Hace frío, el bar tiene puerta corredera, la gente entra y sale de él.
Ahora entra Juanita charlando con Pepe que la sigue detrás. Quizás por lo “apasionado” de su conversación, la puerta queda olvidada y entreabierta tras ellos, el frío entra al local.
Sale Ramón, corriendo la hoja y cuando su cuerpo está fuera del bar, ya no aparecen en su cabeza ni la puerta ni el frío ni las personas sentadas adentro, va pensando en “sus cosas”. La puerta queda abierta nuevamente.
Ahora entra Lucecita con su hija Mariana. Corren la puerta para entrar pero no la vuelven a cerrar y se sientan en la mesa que queda justo delante de ella. Escucho que hablan de la educación de un niño. Al sentarse y notar el frío en su espalda, la madre extiende su brazo y corre la hoja de la puerta, cerrándola.
Al observar día tras día ese tipo de conductas propias de estados de las personas cuando estamos solamente “atentas” a nosotras mismas y olvidadas de los demás, capto y comprendo esos estados. Todavía acecha en mí la maldita culpabilización que el cristianismo me inculcó, pero siempre “gano” ya en el equilibrio de fuerzas respecto a otra “voz interna” que me permite ver las cosas de otro modo, sin culpas personales, comprendiendo qué nos pasa a la gente y aceptándolo.
Finalmente, la aparición de una molestia exagerada en mi ante detallitos como este, sería más delatora de un mal estado mío, que demostradora de un supuesto aspecto denunciable de otras personas.
Pero resuenan entonces potentemente en mi enseñanzas como: “Nada podrás hacer por ti, pensando sólo en ti. Si quieres avanzar tendrás algún día que admitir que tu misión es humanizar el mundo que te rodea. No cumplirás con tu misión si no pones tus fuerzas en vencer el dolor y el sufrimiento en aquellos que te rodean. Si quieres crecer ayudarás a crecer a quienes te rodean. Y esto que afirmo, estés o no de acuerdo conmigo, no admite otra salida.”

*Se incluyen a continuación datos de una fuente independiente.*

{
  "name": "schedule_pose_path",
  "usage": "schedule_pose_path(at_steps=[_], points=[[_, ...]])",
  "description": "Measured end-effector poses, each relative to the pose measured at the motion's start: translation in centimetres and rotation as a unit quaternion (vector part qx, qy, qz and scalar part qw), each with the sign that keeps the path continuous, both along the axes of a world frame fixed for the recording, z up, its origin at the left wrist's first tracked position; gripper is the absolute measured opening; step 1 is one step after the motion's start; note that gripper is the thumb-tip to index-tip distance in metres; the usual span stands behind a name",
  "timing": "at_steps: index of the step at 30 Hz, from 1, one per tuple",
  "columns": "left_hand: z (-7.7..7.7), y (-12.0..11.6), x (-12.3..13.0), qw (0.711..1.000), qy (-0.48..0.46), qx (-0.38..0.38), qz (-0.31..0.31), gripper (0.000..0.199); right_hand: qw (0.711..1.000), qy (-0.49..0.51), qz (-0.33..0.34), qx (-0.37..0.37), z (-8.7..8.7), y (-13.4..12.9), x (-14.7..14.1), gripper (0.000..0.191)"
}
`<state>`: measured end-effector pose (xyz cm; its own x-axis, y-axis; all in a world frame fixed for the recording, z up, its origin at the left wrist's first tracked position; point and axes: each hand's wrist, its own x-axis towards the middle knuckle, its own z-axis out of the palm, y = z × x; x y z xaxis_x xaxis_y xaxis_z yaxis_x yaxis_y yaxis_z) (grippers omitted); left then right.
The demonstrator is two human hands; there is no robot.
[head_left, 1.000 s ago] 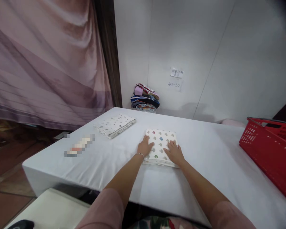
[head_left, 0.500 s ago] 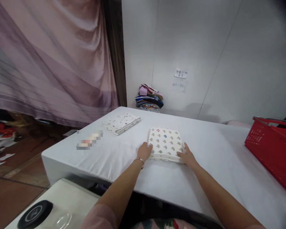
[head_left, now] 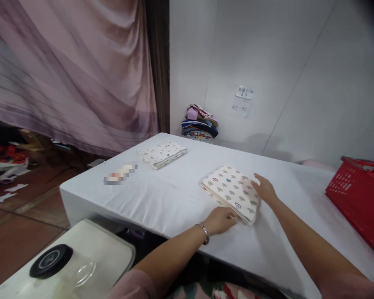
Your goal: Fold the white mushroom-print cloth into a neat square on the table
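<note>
A folded white cloth (head_left: 229, 187) printed with grey mushroom shapes and a few coloured ones lies askew on the white-covered table (head_left: 162, 199). Its layered edges face toward me on the left. At the near edge, my left hand (head_left: 222, 220), with a bracelet at the wrist, is closed with curled fingers on the cloth. My right hand (head_left: 264, 189) is at the far right side, its fingers apart and touching the cloth's edge. Farther left lies a second folded white cloth (head_left: 162, 153) with small dark prints, untouched.
A pixelated item (head_left: 120, 173) lies on the table's left part. A red plastic basket (head_left: 358, 203) stands at the right. Stacked folded fabrics (head_left: 200, 124) sit by the wall beyond the table. A white machine-like surface with a black round knob (head_left: 51, 261) is at lower left.
The mushroom-print cloth has turned counterclockwise and shifted slightly right. My left hand moved from its left side to the near edge; my right hand moved farther up its right side. The view shifted slightly.
</note>
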<state>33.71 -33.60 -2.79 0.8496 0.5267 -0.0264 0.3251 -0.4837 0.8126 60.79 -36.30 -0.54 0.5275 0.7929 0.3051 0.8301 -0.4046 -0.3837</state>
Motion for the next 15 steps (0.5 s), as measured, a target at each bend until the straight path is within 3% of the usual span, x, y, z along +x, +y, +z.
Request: schedule_pose_path(at_steps=[4,8,10,15], points=[[-0.3,4.0,-2.8,0.989,0.011,0.065,0.13,0.02,0.994,0.021,0.103,-0.031,-1.7,-1.7,-6.0,0.052],[-0.8,7.7,-5.1,0.955,0.043,0.115,0.27,0.021,0.981,-0.012,0.155,-0.115,-3.3,-3.7,-9.8,0.056],[-1.0,8.8,-5.4,0.946,0.039,0.137,0.292,0.028,0.976,-0.047,0.159,-0.142,-3.7,-4.2,-10.5,0.057],[-0.9,10.0,-4.3,0.952,0.027,0.157,0.26,0.046,0.968,-0.102,0.165,-0.156,-3.8,-4.7,-10.5,0.06]])
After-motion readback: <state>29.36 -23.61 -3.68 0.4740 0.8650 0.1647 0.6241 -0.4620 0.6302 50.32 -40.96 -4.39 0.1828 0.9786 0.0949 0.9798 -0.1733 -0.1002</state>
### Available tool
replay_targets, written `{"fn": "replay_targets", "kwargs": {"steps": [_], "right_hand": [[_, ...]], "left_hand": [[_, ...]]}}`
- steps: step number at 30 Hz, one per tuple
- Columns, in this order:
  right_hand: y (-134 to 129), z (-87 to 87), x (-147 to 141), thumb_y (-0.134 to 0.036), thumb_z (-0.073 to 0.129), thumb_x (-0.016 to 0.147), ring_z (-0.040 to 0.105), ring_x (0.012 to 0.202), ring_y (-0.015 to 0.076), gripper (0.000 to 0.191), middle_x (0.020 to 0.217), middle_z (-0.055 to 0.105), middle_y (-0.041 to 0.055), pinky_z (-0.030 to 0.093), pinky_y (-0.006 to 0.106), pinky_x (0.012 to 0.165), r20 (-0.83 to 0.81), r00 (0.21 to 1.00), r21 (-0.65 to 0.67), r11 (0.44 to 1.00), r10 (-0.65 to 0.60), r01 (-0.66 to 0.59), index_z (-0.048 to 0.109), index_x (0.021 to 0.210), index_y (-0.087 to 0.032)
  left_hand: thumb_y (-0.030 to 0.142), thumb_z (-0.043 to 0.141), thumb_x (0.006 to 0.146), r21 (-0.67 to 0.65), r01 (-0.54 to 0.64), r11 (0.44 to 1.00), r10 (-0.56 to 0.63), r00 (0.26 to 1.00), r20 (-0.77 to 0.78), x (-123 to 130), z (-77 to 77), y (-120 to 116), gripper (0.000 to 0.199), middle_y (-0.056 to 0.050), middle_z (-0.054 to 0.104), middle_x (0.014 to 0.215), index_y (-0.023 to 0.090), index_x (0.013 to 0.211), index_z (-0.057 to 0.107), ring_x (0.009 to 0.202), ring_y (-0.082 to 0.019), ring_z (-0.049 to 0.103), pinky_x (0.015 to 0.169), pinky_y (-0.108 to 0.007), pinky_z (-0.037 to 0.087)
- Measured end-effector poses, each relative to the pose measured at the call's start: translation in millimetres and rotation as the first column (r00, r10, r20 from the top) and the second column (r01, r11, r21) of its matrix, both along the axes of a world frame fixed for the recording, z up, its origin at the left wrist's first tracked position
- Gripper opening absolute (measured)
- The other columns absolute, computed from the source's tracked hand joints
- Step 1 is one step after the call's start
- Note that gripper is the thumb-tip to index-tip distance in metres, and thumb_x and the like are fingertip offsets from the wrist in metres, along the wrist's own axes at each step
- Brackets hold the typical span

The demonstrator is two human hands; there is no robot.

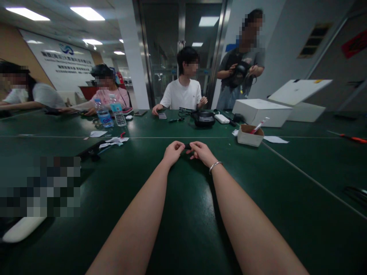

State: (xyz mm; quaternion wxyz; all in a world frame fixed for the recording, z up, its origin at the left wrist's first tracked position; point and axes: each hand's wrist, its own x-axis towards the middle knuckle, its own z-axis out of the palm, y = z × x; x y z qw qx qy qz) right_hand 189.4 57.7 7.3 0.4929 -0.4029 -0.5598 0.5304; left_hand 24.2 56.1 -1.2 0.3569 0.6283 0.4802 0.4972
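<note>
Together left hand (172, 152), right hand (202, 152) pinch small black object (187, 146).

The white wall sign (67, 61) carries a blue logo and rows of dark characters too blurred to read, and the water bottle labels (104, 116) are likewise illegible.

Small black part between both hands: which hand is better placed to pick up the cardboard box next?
Right, probably. The cardboard box sits right of the right hand; the left hand would have to cross over. Both pinch the small black part.
</note>
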Motion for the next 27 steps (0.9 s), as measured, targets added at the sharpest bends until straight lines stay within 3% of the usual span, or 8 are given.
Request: {"fn": "replay_targets", "kwargs": {"steps": [2, 7, 17, 27], "right_hand": [[-0.1, 0.7, -0.2, -0.032, 0.063, 0.089, 0.04, 0.033, 0.0021, 0.018, 0.064, 0.069, 0.0012, 0.055, 0.021, 0.045, 0.003, 1.0, -0.008, 1.0, -0.01, 0.01, 0.058, 0.09, -0.015], [-1.2, 2.3, -0.4, -0.03, 0.063, 0.089, 0.041, 0.033, 0.0019, 0.017, 0.066, 0.07, 0.0017, 0.055, 0.02, 0.046, 0.017, 1.0, -0.015, 1.0, 0.007, -0.007, 0.059, 0.092, -0.014], [-0.7, 0.4, -0.2, -0.031, 0.065, 0.087, 0.041, 0.034, 0.0024, 0.018, 0.067, 0.069, 0.001, 0.056, 0.022, 0.047, 0.002, 1.0, -0.001, 1.0, 0.022, -0.022, 0.059, 0.094, -0.015], [-0.1, 0.9, -0.1, -0.031, 0.065, 0.086, 0.041, 0.034, 0.0024, 0.02, 0.067, 0.069, 0.0, 0.055, 0.021, 0.046, 0.008, 1.0, 0.0, 1.0, 0.029, -0.029, 0.059, 0.096, -0.016]], "left_hand": [[0.034, 0.064, 0.079, 0.006, 0.022, 1.0, -0.022, 0.999, 0.045, 0.7, 0.1, -0.5, 0.025, -0.005, 0.066, 0.088, 0.017, 0.097, 0.062, 0.072, -0.013, 0.06, 0.055, -0.021, 0.044], [0.037, 0.052, 0.088, -0.04, -0.008, 0.999, 0.01, 0.999, 0.043, 2.9, 0.9, -0.3, 0.024, -0.001, 0.06, 0.069, 0.016, 0.094, 0.061, 0.058, -0.01, 0.054, 0.051, -0.02, 0.042], [0.03, 0.052, 0.087, -0.06, -0.019, 0.998, 0.024, 0.997, 0.072, 3.5, 7.5, -5.3, 0.018, -0.003, 0.062, 0.078, 0.017, 0.095, 0.062, 0.059, -0.009, 0.054, 0.05, -0.018, 0.042], [0.032, 0.047, 0.088, -0.074, -0.015, 0.997, 0.021, 0.996, 0.083, 3.0, 3.8, -1.8, 0.023, 0.0, 0.058, 0.069, 0.017, 0.097, 0.062, 0.054, -0.009, 0.049, 0.048, -0.019, 0.04]]}}
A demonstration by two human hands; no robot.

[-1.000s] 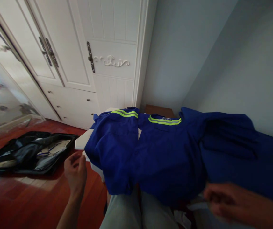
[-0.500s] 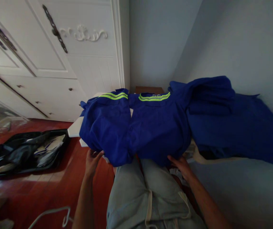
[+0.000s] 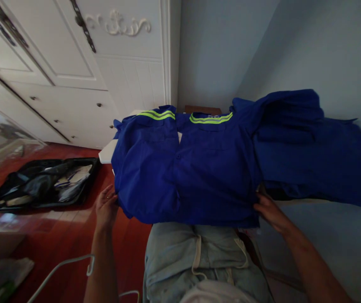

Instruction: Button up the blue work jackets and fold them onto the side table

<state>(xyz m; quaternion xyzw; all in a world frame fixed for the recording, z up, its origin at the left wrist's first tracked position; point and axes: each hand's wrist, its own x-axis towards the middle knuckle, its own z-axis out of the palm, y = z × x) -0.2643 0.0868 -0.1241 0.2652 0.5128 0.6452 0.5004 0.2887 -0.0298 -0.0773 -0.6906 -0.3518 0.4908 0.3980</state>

Y si, por un lado, comprendo tan claramente que no se trata de culpas de las personitas individuales, las cuales fuimos formadas en un caldo de cultivo (o sistema) que nos habituó a lo que nos habituó, y nos vapuleó como nos sigue vapuleando, y por otro, descubro un fuerte deseo en mi que se eleva por encima de los demás deseos o, si se quiere, está a otro nivel mucho más querido hacia el fondo, ¿qué podría ser entonces “hacer algo por los demás”? ¿Sería algo pensado y dirigido al conjunto humano, quizás? ¿Sería algo que no tiene tanto que ver con lo que haga o deje de hacer cada persona concreta?
También fueron los cristianos quienes reconozco que me metieron adentro esa noción personalizada y caritativa de la ayuda, arquetipándola en “el pobre” y en el supuesto “descarriado”.

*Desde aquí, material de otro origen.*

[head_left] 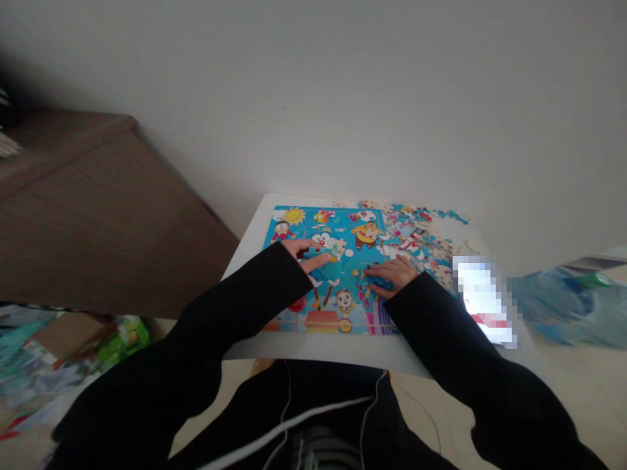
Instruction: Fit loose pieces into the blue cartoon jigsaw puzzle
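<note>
Black sleeves [235, 307] reaching forward over the near edge of a white table [313, 346]. Left hand [306, 258] and right hand [392, 277] held apart, both on a blue cartoon jigsaw puzzle [294, 225]: left with fingers spread on the puzzle's left half, right cupped over blue areas on its right half, any grip hidden. Loose pieces [416, 235] heaped against the puzzle's right edge. Table edge close along its left side. Right of the puzzle, a pixelated patch [482, 300], then a plastic bag [553, 307]. Left, a brown wooden cabinet [98, 209]. Beyond, a pale wall [343, 98].
</note>
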Available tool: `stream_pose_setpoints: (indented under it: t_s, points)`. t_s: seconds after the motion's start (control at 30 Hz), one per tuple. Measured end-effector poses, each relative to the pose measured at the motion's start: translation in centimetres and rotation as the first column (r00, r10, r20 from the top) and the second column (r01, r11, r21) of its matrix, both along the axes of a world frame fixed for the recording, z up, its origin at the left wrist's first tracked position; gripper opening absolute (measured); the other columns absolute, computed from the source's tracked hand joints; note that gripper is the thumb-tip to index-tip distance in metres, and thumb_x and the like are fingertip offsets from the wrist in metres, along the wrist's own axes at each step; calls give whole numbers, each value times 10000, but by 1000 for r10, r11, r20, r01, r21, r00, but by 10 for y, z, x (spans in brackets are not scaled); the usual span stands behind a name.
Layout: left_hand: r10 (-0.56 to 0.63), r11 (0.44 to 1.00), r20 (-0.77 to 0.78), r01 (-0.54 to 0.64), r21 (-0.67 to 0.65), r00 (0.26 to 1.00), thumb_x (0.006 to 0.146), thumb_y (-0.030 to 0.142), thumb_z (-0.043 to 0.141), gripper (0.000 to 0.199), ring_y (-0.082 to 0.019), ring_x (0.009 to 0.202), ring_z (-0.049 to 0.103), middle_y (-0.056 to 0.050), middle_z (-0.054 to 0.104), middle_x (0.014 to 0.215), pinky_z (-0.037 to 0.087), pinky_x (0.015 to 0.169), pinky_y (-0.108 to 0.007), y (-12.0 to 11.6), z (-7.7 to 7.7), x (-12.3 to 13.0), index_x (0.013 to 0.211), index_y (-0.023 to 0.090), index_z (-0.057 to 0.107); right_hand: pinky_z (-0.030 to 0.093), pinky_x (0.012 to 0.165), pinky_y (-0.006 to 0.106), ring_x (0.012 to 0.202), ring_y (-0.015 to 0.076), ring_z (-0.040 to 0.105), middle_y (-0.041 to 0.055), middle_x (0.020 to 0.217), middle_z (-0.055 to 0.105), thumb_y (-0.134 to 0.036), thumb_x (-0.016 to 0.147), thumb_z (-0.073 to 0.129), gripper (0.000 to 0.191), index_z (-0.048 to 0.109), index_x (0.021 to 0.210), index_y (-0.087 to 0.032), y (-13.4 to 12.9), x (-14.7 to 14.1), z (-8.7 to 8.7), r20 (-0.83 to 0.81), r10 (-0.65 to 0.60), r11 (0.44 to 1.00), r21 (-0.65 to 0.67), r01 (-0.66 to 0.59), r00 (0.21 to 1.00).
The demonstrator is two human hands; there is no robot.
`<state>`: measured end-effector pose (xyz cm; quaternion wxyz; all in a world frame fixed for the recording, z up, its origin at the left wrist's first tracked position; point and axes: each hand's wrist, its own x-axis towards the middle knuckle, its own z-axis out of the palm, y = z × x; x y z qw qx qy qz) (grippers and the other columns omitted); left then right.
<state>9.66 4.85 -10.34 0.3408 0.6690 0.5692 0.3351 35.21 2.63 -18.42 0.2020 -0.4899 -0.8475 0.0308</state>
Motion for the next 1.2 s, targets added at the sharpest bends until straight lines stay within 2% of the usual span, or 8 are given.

¿Cómo hacer algo pues que pudiera tener valor para los demás y que influyera en mi medio inmediato como conjunto humano?
Es a ese conjunto humano con el que me relaciono cada día al que me gustaría aportar, y reconozco mucho más anecdótico si Juanita o Ramón están atravesando un ciclo positivo en sus vidas. Eso está bien, pero no resuelve el problema general, en su adecuada dimensión.
Mi deseo elevado es un entorno humanizado.
A alguien podrá parecerle desproporcionada la relación que establezco entre algo tan simple como el hábito de dejarse las puertas abiertas cuando hace frío en un local público, y la dimensión social y humana que le acabo dando a la reflexión. Pero es justamente en rasgos y conductas así de simples donde, sin duda, notaría los signos de un cambio extraordinario de conciencia, de una potencia capaz de alcanzar la política, la economía, la organización social, todas las humanidades y el espíritu.
Mi búsqueda intuye algo simple y emotivo para encontrar que, como “piedra de toque”, permita ir decantando todo lo demás, por grande que nos parezca.